Sunday, November 3, 2019

Review: Do You Mind If I Cancel? by Gary Janetti

If I admit that I have (had) no idea who Gary Janetti is, you might wonder at my interest in reading this book. Truly, I had no idea that he wrote for very popular tv shows, or that he has a famous boyfriend, or that his Instagram is apparently hilarious (note to self: check that out), or that he has a tv show of his own coming. But I believe that funny books that only rely on the author's reputation are generally not funny and that truly funny books can survive me having less than zero pop culture knowledge about their authors. This was certainly true with Gary Janetti's collection of personal essays Do You Mind If I Cancel?

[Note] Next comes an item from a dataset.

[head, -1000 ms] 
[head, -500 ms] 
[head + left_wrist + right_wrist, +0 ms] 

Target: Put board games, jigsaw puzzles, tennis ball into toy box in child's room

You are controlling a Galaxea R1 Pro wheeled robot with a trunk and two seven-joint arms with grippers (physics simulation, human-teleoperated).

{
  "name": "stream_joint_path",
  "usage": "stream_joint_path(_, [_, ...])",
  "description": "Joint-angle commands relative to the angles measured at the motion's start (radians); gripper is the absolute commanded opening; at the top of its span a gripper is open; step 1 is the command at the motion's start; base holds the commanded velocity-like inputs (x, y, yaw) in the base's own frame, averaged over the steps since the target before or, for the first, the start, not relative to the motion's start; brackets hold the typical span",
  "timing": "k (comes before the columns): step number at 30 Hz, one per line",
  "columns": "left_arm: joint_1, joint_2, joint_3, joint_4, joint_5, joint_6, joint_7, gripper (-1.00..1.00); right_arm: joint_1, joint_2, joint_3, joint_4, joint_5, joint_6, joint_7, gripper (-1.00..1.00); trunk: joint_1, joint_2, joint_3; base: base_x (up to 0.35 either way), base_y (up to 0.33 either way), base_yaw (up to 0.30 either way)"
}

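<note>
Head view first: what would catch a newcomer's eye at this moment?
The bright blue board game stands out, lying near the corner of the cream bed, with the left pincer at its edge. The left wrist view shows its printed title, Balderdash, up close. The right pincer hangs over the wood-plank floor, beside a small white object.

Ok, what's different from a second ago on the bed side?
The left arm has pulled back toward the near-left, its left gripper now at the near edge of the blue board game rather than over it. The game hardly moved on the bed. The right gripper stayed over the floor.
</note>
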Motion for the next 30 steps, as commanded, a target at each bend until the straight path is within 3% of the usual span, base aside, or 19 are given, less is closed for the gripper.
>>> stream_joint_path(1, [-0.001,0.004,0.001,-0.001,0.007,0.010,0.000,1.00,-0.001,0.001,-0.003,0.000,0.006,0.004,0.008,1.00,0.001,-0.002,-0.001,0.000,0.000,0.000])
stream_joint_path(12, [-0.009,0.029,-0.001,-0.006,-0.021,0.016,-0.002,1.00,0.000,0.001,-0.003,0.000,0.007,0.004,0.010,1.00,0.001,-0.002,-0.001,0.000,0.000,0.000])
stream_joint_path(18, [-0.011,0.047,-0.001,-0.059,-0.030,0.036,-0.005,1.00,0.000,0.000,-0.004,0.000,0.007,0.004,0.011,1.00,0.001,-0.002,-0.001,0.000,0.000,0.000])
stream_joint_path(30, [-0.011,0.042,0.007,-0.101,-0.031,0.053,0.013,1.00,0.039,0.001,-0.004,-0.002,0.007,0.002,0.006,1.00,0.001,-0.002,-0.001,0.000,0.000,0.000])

These short pieces chronicle Janetti's life as a child and young man, when he wasn't any more fame adjacent than the rest of us, never mind actually well-known in his field. He details his early addiction to soap operas and their importance in forming him as a young gay man. He writes about learning to be comfortable in his own skin (although he seems to always have had quite a healthy appreciation for his own good looks whatever he felt about himself otherwise). He shares not only the string of mediocre jobs he saw only as stop-gaps to gain experiences for him to mine in his future careers as author and/or actor but also how incredibly terrible he was at these low paying, service-oriented careers. He writes of all of these things entertainingly and he's funny, having certainly mastered the witty aside. His imagination as a child (or perhaps his imagined childhood imagination from an adult perspective--are you confused yet?) was over the top but he's clearly no stranger to hyperbole as an adult either. The collection is mostly light and quippy with one small but quite poignant nod to the AIDS crisis in the 80s and is therefore a speedy, breezy read. What it misses are the essays of him actually becoming a writer, of making it, of what he went through to get to the place he's in in his life now, or at least where he stands in the last essay of the book, having looked back and now looking to the future. But maybe those missing essays wouldn't match the chatty, friendly, and casual tone of the included essays. Who knows? So this is a dishy bit of fun that feels like there's something a little more serious missing. But if you want a good, harmless gossip on the couch with your exaggerated, showy friend, this is just the ticket.

Thanks to the publisher for sending me a copy of the book to review.